Quinze ans après que la fondatrice du Danish Fashion Institute et de la Fashion Week de Copenhague a lancé un événement de mode durable pour donner à l’industrie une place au sommet annuel de la COP des Nations Unies sur le climat, les choses n’ont pas suffisamment changé.

« Ce n’était pas l’idée que nous serions encore en train de parler des mêmes choses 15 ans plus tard », a déclaré Kruse, maintenant directrice mondiale de l’engagement chez la start-up de vêtements de détente axée sur la durabilité Pangaia, au public du Global Fashion Summit de cette année. « Pour être brutalement honnête, je suis assez déçue de nous tous que nous n’ayons pas pu faire avancer les choses. »

C’est une frustration qui a imprégné l’événement, devenu le rassemblement de durabilité le plus en vue de l’industrie.

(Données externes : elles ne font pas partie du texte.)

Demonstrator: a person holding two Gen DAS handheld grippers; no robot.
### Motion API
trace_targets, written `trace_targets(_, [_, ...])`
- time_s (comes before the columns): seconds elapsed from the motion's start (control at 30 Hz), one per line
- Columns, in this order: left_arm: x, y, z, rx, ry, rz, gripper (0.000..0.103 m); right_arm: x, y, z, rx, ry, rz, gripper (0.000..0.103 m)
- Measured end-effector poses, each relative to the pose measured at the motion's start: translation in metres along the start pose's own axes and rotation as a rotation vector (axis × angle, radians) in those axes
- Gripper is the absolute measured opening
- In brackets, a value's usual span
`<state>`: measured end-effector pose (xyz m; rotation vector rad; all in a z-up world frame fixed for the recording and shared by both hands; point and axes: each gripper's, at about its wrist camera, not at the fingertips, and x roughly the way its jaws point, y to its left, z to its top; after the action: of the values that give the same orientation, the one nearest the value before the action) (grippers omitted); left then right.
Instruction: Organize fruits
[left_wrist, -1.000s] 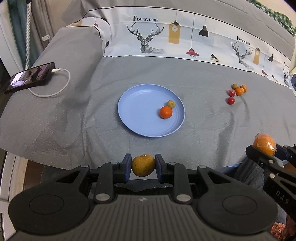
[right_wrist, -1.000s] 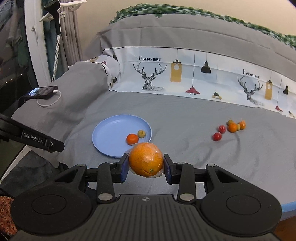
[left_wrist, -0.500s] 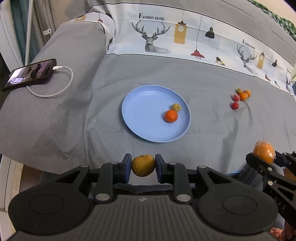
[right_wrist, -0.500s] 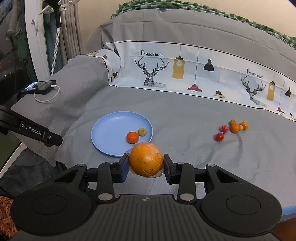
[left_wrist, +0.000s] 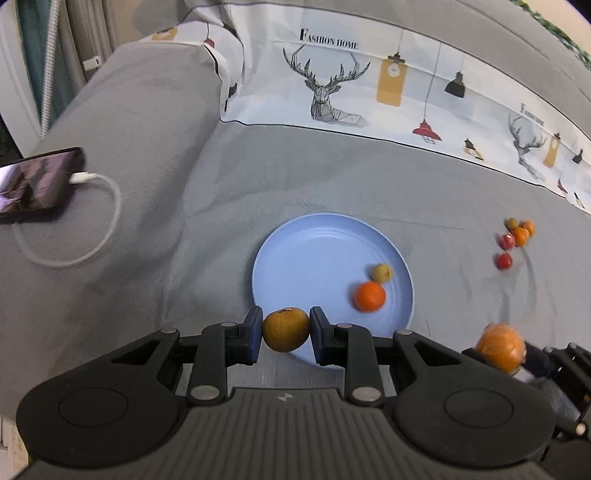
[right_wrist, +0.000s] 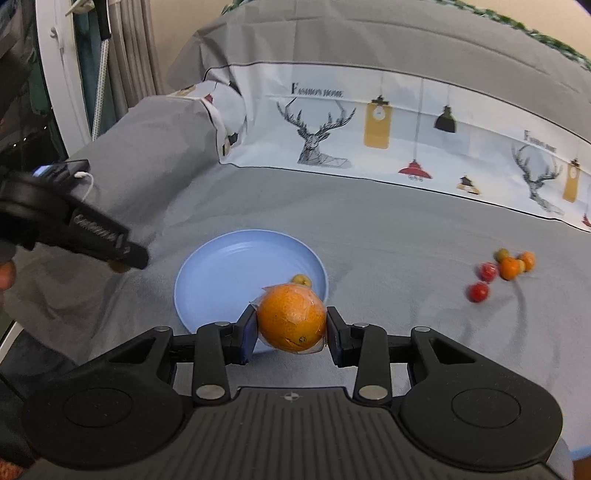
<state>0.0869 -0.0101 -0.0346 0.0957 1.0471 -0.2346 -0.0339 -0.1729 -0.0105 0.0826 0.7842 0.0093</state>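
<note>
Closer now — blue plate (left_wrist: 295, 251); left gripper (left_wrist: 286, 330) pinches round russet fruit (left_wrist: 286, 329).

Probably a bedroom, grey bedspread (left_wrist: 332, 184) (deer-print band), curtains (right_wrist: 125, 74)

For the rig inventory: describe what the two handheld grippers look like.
Both the left gripper and the right gripper are matte black plastic: a ribbed centre body, round discs at either side, silver pivot bolts on the linkage, and blue pads on the fingers. The left one's side carries white lettering, blurred here. No cables show.
</note>
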Motion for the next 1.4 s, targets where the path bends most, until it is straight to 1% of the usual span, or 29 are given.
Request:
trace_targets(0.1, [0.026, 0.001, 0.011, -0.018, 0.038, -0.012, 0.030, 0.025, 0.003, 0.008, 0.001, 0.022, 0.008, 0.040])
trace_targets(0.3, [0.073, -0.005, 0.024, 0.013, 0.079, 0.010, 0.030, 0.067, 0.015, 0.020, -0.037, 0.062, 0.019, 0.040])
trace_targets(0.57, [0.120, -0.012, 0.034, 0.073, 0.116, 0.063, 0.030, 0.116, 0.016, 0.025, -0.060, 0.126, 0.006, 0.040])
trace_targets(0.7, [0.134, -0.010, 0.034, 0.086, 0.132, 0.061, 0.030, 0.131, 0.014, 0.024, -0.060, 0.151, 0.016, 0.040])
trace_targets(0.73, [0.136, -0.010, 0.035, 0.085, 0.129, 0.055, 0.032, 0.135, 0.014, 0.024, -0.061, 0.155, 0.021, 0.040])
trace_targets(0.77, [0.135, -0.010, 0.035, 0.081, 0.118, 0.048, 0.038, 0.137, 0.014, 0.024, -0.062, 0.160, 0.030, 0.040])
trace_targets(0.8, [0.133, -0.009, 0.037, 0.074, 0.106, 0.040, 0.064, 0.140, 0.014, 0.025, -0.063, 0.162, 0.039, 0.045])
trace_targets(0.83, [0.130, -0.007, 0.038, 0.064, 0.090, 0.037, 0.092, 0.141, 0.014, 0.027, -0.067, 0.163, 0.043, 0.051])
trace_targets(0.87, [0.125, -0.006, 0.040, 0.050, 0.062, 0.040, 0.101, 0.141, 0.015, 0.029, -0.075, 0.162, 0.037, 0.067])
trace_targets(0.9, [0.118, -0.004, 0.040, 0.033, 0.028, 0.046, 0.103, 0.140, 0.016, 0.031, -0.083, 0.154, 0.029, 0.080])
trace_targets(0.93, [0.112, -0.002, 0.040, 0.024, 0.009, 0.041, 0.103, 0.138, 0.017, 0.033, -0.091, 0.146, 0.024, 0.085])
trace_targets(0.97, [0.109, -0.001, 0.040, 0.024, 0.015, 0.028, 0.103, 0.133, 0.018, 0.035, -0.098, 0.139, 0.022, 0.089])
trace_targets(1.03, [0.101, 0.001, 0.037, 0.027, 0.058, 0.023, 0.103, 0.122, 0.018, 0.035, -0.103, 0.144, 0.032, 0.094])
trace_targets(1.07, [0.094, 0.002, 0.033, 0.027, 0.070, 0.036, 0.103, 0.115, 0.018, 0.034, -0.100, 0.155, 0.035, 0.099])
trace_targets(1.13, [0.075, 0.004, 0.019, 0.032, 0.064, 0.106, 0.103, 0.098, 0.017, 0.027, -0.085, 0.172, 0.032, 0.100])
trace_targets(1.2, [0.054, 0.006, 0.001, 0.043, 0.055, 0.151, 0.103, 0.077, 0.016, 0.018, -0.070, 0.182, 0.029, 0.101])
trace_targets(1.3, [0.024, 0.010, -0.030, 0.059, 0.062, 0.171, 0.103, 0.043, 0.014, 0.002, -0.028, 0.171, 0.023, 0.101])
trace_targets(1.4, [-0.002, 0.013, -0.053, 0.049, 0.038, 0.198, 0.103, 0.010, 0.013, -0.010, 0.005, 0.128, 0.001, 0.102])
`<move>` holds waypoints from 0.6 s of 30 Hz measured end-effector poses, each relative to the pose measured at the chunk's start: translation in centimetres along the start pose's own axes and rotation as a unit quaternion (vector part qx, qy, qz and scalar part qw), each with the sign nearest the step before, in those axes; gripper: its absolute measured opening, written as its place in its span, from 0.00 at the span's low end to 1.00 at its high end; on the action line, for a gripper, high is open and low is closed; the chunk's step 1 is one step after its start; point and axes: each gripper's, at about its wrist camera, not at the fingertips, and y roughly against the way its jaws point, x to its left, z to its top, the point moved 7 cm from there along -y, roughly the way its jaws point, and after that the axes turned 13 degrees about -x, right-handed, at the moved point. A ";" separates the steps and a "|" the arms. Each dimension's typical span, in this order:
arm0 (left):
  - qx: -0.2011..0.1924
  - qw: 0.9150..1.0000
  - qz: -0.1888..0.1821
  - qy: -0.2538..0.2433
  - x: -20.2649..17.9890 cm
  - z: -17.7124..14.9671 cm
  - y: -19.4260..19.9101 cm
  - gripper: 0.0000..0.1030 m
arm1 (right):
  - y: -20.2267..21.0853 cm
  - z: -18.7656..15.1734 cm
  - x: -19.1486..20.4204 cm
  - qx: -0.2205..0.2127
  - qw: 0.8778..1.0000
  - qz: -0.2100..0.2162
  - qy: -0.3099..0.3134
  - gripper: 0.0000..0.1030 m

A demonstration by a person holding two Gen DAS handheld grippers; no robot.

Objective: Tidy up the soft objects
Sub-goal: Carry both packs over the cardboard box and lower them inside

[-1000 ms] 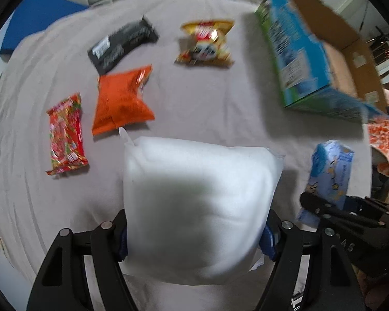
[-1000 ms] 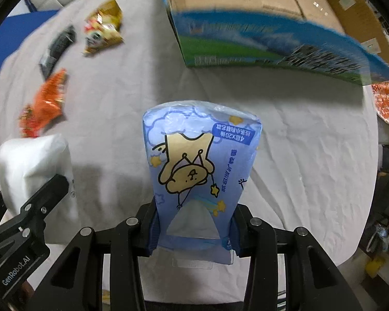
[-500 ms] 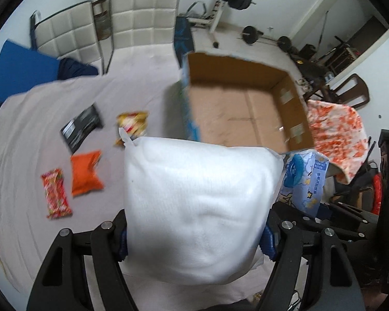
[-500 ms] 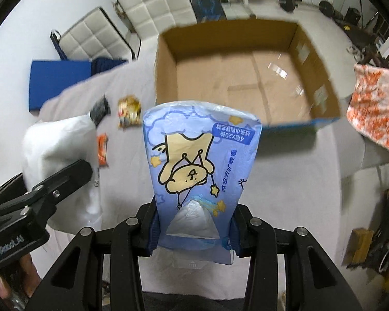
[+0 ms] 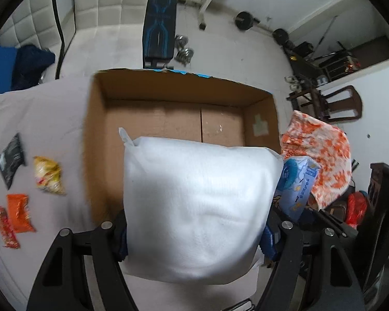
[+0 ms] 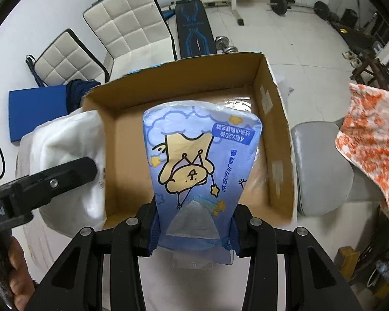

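My left gripper (image 5: 194, 235) is shut on a white soft pack (image 5: 197, 207) and holds it above the near edge of an open cardboard box (image 5: 179, 119). My right gripper (image 6: 193, 230) is shut on a blue tissue pack with a cartoon bear (image 6: 199, 160), held over the same box (image 6: 275, 140). The white pack also shows at the left of the right wrist view (image 6: 70, 155), and the blue pack at the right of the left wrist view (image 5: 298, 184). The box looks empty inside.
Several snack packets lie on the grey tablecloth left of the box: black (image 5: 10, 158), yellow (image 5: 48, 178), orange (image 5: 19, 212), red (image 5: 4, 228). An orange-patterned cloth (image 5: 321, 155) hangs right of the box. White chairs (image 6: 127, 20) and gym gear stand behind.
Both grippers have risen and moved forward with their packs, from low over the table to above the open box. The box interior has come into view below them.
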 end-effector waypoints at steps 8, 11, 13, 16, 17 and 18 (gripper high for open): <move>0.052 0.998 0.025 0.021 0.0 4.2 -11.3 0.71 | -10.3 4.1 -3.1 0.038 0.998 -0.023 0.034 0.44; 0.069 0.996 0.027 0.043 0.8 4.6 -14.1 0.71 | -12.8 4.8 -3.7 0.054 0.997 -0.026 0.043 0.44; 0.074 0.996 0.030 0.050 1.1 4.9 -15.5 0.71 | -14.4 5.1 -4.0 0.064 0.996 -0.026 0.049 0.45; 0.081 0.995 0.030 0.051 1.2 5.1 -17.3 0.73 | -16.2 5.7 -4.0 0.074 0.995 -0.034 0.062 0.48; 0.088 0.994 0.024 0.054 1.1 5.0 -17.8 0.73 | -16.7 5.8 -4.1 0.076 0.994 -0.037 0.066 0.48; 0.094 0.994 0.022 0.058 1.1 4.9 -18.2 0.73 | -17.0 6.0 -4.1 0.079 0.994 -0.034 0.062 0.51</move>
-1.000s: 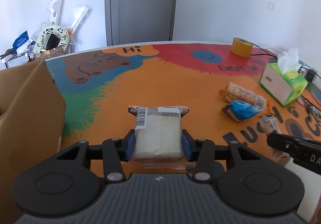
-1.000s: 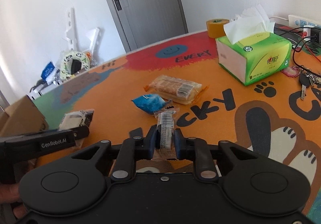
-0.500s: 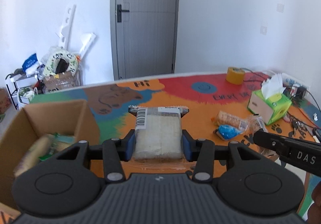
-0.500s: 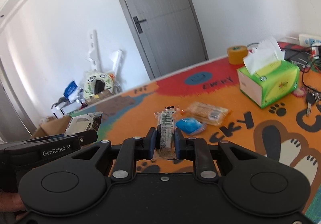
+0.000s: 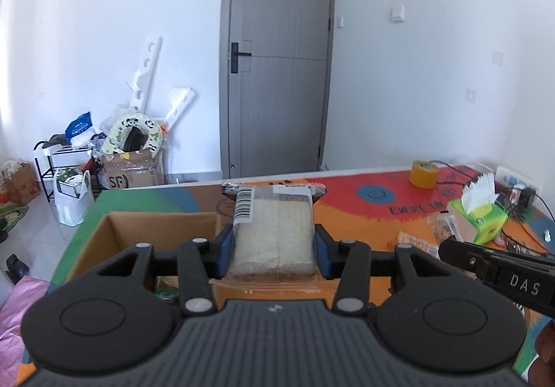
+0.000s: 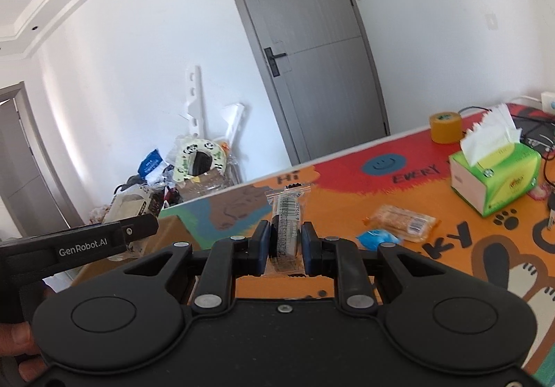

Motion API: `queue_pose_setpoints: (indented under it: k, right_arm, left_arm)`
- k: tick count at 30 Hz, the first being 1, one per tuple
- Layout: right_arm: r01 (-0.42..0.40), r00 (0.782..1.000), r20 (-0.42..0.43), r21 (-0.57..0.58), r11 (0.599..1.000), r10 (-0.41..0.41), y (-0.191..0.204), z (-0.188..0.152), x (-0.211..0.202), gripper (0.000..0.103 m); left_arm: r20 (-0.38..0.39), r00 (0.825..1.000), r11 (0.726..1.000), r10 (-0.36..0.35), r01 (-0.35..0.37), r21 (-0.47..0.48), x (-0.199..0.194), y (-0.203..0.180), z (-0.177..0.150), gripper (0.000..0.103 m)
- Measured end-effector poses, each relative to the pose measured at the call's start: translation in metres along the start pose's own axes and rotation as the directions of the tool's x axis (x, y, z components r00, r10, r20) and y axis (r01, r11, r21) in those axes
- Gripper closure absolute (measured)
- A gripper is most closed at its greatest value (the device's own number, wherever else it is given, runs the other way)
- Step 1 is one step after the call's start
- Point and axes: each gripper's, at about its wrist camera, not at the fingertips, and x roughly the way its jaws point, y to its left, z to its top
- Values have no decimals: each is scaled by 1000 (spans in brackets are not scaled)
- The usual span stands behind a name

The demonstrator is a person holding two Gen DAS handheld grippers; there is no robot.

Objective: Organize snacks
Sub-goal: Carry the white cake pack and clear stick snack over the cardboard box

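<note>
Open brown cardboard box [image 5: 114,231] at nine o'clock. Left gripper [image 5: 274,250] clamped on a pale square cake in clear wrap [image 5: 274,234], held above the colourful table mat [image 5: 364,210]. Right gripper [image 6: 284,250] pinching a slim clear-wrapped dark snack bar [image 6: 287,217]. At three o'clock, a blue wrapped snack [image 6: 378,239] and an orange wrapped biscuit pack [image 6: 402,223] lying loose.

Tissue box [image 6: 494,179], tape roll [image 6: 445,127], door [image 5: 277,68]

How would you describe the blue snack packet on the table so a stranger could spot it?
Start at the green tissue box on the orange table mat. Nearer the camera lies a long tan wafer pack. The blue packet touches its near end: small, crumpled, the only blue wrapper there.
</note>
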Motion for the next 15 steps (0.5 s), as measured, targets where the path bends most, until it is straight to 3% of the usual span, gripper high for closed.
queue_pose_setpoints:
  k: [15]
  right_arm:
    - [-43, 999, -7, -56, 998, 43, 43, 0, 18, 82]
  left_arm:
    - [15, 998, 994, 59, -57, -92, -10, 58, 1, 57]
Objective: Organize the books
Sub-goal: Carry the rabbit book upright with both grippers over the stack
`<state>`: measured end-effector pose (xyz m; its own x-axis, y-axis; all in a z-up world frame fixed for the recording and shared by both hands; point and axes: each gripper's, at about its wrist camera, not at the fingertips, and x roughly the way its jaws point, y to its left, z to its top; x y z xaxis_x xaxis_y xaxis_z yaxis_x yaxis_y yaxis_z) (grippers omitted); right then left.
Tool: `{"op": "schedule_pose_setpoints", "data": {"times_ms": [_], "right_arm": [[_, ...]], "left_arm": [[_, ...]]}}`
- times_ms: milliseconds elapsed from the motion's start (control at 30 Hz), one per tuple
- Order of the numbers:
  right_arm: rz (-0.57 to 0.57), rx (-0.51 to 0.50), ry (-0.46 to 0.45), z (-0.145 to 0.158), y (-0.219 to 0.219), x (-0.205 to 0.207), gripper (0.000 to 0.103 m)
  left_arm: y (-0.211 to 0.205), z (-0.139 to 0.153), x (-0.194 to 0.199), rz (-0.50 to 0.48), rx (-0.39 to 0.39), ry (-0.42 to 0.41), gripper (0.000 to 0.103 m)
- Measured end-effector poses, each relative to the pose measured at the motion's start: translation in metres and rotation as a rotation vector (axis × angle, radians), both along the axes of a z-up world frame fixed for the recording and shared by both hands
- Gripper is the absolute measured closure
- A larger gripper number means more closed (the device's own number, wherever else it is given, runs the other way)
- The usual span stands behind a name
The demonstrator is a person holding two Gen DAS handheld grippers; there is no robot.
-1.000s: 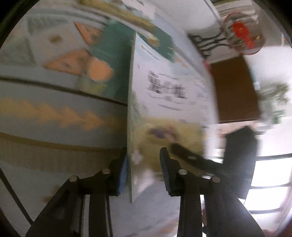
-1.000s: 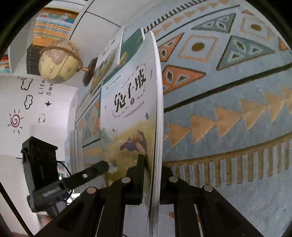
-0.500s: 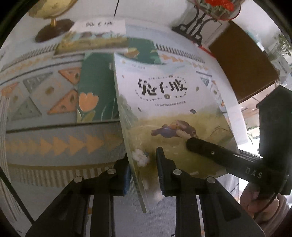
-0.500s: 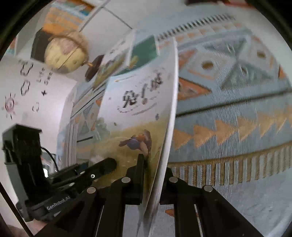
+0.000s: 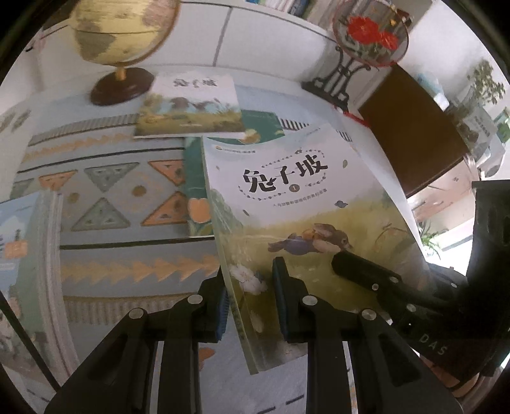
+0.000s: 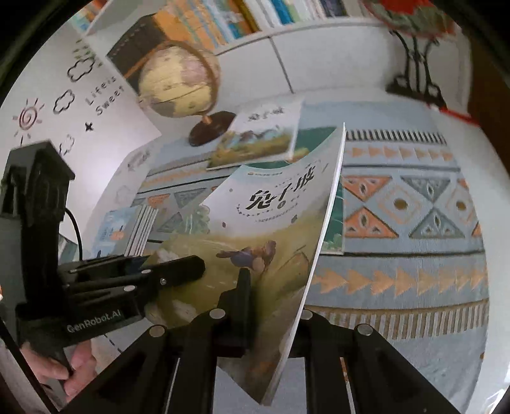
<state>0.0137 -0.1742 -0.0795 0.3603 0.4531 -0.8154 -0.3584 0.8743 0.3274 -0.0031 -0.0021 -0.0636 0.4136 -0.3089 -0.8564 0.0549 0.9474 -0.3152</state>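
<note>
Holding the thin paperback picture book with a running rabbit on its cover above the patterned blue-and-orange rug, we pinch its lower edge with both: our left gripper near the spine, our right gripper at the page edge. Two more books lie near the cream globe.
</note>
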Motion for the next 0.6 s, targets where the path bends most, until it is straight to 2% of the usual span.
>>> {"op": "schedule_pose_setpoints", "data": {"times_ms": [333, 600], "right_arm": [[0.052, 0.039, -0.049, 0.029, 0.075, -0.017, 0.091], [0.124, 0.091, -0.071, 0.041, 0.167, -0.033, 0.091]], "left_arm": [[0.087, 0.029, -0.033, 0.108, 0.011, -0.033, 0.082], [0.181, 0.046, -0.061, 0.212, 0.045, -0.057, 0.082]]}}
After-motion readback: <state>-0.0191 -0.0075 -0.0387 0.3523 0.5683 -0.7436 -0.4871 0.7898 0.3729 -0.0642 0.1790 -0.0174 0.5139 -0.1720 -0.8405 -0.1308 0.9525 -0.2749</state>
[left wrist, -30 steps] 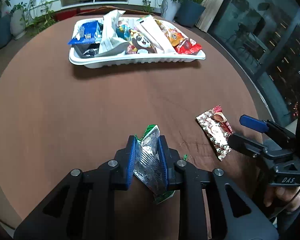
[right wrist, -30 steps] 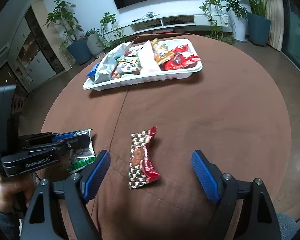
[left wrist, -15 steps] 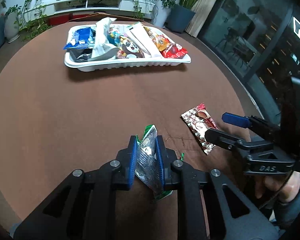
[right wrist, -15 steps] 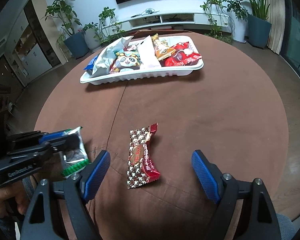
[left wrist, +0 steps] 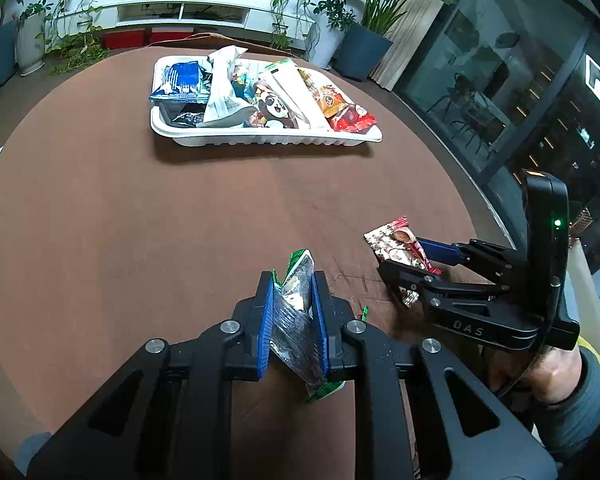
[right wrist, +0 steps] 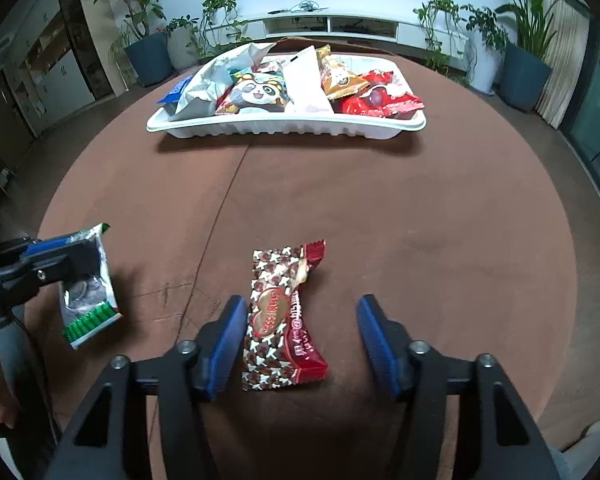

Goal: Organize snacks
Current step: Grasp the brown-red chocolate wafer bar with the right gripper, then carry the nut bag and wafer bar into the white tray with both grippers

Il est certain que les dirigeants ne lèvent plus les yeux au ciel lorsque le sujet est abordé, a noté Julie Gilhart, vétéran de l’industrie et championne précoce de la durabilité. Mais bien que les questions de climat, de diversité et de travail aient désormais fermement intégré les agendas des cadres supérieurs, les efforts du secteur pour réellement s’attaquer aux problèmes restent largement coincés en mode pilote — ou relèvent des efforts de marketing et de relations publiques.

Pendant ce temps, les risques de l’inaction deviennent de plus en plus clairs, alors que les régulateurs intensifient leur surveillance, les faux pas menacent la réputation des marques et les extrêmes climatiques bouleversent les chaînes d’approvisionnement. Et pourtant, les émissions de gaz à effet de serre de l’industrie continuent d’augmenter et devraient croître de plus de 40 % d’ici la fin de la décennie, alors qu’elles devraient être réduites de moitié.

« Nous manquons de temps », a déclaré Thomas Tochtermann, président du groupe de défense de l’industrie basé à Copenhague Global Fashion Agenda, qui organise le sommet. « C’est le moment d’investir et de créer des points de basculement. »

Voici pourquoi y parvenir peut être à la fois plus difficile que jamais et enfin prêt à se produire :

Les choses deviennent politiques

Les vétérans de la durabilité de l’industrie ne sont pas les seuls à en avoir marre du rythme glacial des progrès de la mode.

Les régulateurs du monde entier interviennent enfin pour faire ce que ni les entreprises ni les consommateurs (qui, il s’avère, achètent rarement en fonction de leurs valeurs déclarées) ne pouvaient faire : forcer le changement. Une vague de législation arrive, visant directement la mode ou balayant l’industrie dans des efforts réglementaires plus larges.

L’Europe mène la charge, avec de nouvelles exigences déjà en vigueur. Mais d’autres pays ne sont pas loin derrière. Aux États-Unis, des actions au niveau des États devraient s’intensifier l’année prochaine après les élections.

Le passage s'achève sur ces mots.